Motivation is a key component of promoting physical activity and fitness throughout ones lifespan. An individual who has experienced early positive memories of physical activity is much more likely to maintain a physically active lifestyle (Weiss, 2000). It is important for physical educators to provide an environment where the students can be motivated so they will become and remain physically active (Alderman, Beighle, Pangrazzi, 2006). Students need to be intrinsically motivated, and the best way to achieve this is to allow students the freedom to make choices during physical education, giving them the perception of choice and control (Alderman et al. 2006).

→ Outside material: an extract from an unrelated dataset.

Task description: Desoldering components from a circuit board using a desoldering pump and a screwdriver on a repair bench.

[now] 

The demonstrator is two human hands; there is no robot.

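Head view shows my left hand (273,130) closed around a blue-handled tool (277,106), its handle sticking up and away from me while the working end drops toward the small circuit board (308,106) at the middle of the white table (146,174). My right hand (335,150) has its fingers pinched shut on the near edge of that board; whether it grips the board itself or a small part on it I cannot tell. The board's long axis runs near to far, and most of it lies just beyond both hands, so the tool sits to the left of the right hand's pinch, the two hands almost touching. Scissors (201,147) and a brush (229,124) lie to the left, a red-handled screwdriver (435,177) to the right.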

Students with Disabilities

Teachers need to be prepared to modify their activities to cater towards students with disabilities. Some ways teachers can do this is by having a variety of specific adaptations for each of the motor skills based on a student's needs, a number of activities that utilize the motor skills and allow for modification based on need, and behavioural management considerations for each disability (PHEC, 2015).


  • Alderman, B, Beighke, A., & Pangrazi, R. (2006). Enhancing Motivation in Physical Education, JOPERD, 77(2) 41-45, 51
  • Boyd, D., Bee, H., & Johnson, P. (2009). Lifespan Development (3rd ed.). Toronto: Pearson Education Canada.
  • Fishburne, G. J. (2005). Unit Plans, Lesson Plans, and Yearly Programs for Developmentally Appropriate Physical Education for Children and Youth. Sherwood Park, AL: Ripon Publishing
  • Gallahue, D., & Ozmun, J. (1998). Understanding Motor Development. Infants, Children, Adolescents, Adults. NY: McGraw-Hill.
  • Gallahue, D., & Donnelly, F. C. (2003). Developmental physical education for all children. (4th ed). Windsor, ON: Human Kinetics
  • Payne, G., & Rink, J. (1997). Physical Education in the Developmentally Appropriate Integrated Curriculum. In C. Hart, D. Burts, & R. Charlesworth (Eds.), Integrated Curriculum and Developmentally Appropriate Practice–Birth to Age Eight (pp. 145–170). Albany, NY: SUNY Press.
  • Nichols, B. (1994). Moving and Learning: The Elementary School Physical Education Experience (3rd ed.) Toronto: Mosby.
  • Pica, R. (2009). What Makes a Game Developmentally Appropriate? Beyond The Journal.
  • Rink, J. (2006). Teaching Physical Education for Learning. New York, NY: Mcgraw-Hill
  • Weiss, M. R., (2000). Motivating kids in physical activity. The President’s Council on Physical Fitness and Sports Research Digest, 3(11), 1-8.
  • Williams, N.F. 1994. The Physical Education Hall of Shame, part 2. Journal of Physical Education, Recreation & Dance 65 (2): 17–20.